Specializes in Critical Care, ED, Cath lab, CTPAC,Trauma.
The urgent care clinis is associated with the same hospital as the ER. There are certified emergency physicians, LVNs, MAs and and NPs.

I would not want the responsibility of the triage RN, but from what I know it has been OK so far.

I think they are very cautious. They are certified triage RNs.

My friends son is a young man who cut his hand on a broken plate while washing dishes. He immediately applied pressure with a clean undershirt and drove himself to that ER. He said the triage nurse looked at his hand, took his vital signs, listened to his heart, lungs and abdomen. After asking many questions had a transporter walk him to urgent care.

hey gave him a tetorifice shot, sutured his hand, drew blood, and the NP told him to return there or to his doctor for any signs of infections and to have the sutures removed in a week.

It IS a huge responsibility for the triage RN.

Thanks...that makes sense then...technically no because they are referring to another area of their hospital...even if it is across the street...they provide "transportation"...even if it is a wheelchair. They are not "technically "discharged" from the system.

Triage nurses do this all the time. I worked for a facility that had 2 Emergency departments. Acute and Urgent care. Under specific training and specific protocols the triage nurse would decide triage level, assign a department, order appropriate x-rays/labs when indicated....best run department I have ever seen.

My issue is triage doing the MSE, training or not and discharging them with go find CVS. I am sure it is perfectly legal...but I would not work triage under those conditions. I am good enough to do that however, I am NOT paid enough for that responsibility.

Specializes in Pediatric Pulmonology and Allergy.
My state has welcomed the ACA. Open enrollment is going to be interesting and we are counting down! My company estimates we will get as many as 18,000 new primary care patients. Medicaid reimbursement is reasonable here, and they pay promptly 100% of the time, keeping collections up. We are going to need trucks to haul the tons of money we are going to rake in, patients are going to be taken care of in a far more cost effective way than the ED. All of us are opening up our panels to prepare. I'm reserving 4 appointment slots a day strictly for new ACA patients, in addition to my 4 frozen slots for emergencies, which will likely end up being ACAs if none of my other patients needs a last minute appt. That's 1/3 of my patient day!
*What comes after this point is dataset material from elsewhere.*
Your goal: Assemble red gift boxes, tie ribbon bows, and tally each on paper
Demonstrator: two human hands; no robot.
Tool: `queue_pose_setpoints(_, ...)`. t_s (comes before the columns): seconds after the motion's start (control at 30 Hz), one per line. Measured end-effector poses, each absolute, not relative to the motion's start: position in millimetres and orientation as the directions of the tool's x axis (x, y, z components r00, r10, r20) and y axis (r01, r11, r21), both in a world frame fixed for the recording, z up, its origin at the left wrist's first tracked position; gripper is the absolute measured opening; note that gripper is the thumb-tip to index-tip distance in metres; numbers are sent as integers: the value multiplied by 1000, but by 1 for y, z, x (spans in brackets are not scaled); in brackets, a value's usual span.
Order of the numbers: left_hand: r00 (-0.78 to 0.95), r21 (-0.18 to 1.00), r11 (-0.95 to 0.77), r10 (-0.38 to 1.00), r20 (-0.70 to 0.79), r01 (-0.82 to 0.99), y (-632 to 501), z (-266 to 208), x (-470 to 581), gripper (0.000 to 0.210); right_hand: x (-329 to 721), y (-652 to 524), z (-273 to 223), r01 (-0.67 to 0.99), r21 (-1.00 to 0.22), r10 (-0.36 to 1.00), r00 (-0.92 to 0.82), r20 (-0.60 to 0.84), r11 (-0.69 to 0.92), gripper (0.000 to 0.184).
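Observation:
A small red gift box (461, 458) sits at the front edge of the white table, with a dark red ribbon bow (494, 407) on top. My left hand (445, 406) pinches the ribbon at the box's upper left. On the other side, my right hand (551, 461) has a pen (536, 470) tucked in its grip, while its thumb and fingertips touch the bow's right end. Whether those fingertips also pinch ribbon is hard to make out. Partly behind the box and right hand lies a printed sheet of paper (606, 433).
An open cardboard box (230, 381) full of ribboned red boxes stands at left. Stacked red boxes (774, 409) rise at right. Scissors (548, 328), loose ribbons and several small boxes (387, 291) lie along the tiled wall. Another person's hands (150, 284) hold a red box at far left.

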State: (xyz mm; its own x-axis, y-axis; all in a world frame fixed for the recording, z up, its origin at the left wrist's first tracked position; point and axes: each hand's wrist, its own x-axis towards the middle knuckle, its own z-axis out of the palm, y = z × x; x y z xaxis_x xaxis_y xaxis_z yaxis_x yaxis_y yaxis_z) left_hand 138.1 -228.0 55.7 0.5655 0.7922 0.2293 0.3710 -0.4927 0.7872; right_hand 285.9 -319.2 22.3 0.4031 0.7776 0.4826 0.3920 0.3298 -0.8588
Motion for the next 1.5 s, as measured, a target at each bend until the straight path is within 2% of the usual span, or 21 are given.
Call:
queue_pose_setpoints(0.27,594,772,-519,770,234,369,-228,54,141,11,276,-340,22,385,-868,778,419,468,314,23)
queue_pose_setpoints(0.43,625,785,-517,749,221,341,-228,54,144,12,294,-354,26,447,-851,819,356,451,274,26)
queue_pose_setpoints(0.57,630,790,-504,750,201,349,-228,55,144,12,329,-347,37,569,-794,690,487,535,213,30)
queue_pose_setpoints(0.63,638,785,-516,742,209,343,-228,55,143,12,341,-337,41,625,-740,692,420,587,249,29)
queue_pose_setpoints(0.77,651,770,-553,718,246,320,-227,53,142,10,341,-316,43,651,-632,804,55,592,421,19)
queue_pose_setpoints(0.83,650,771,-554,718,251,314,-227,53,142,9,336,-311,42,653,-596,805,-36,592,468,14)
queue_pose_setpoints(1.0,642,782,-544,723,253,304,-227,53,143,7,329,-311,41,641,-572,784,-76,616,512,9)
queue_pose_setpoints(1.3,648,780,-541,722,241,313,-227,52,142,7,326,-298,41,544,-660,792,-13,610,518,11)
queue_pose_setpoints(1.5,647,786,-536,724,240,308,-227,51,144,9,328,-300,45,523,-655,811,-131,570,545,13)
Most of my colleagues are doing something similar.

Somehow I don't think the point of the aca was to help providers rake in ever greater sums of money.

Specializes in Nephrology, Cardiology, ER, ICU.

And getting back to the topic at hand, APNs will cont to play a vital role in the implementation of the ACA:

Nursing Graduate Medical Education Demonstration Program—ACA Section 5509

Section 5509 of the ACA establishes up to five hospital-based graduate nurse education demonstration projects for the clinical training of advanced practice registered nurses (APRNs). The statute mandates that all training programs must occur in, and be administered by, a hospital organization. Yet, there is a concern among APRN educators that relying only on hospital-based training may promote more specialized medical training that contradicts efforts to increase the number of primary care providers who are trained and educated to meet the needs of rural patients. Advanced practice nurses will play a key role in meeting the emerging primary care needs of this country, particularly in rural communities. This demonstration project provides an opportunity to design a training methodology that emphasizes community-oriented primary care training experiences, but only if the funding flows to the community-based sites. The Committee recommends that the Secretary require any programs funded under the Nursing Graduate Medical Education Demonstration Program include significant training and allocation of training dollars for community-based ambulatory training sites and that preferences be given to applicants that include rural community-based training sites.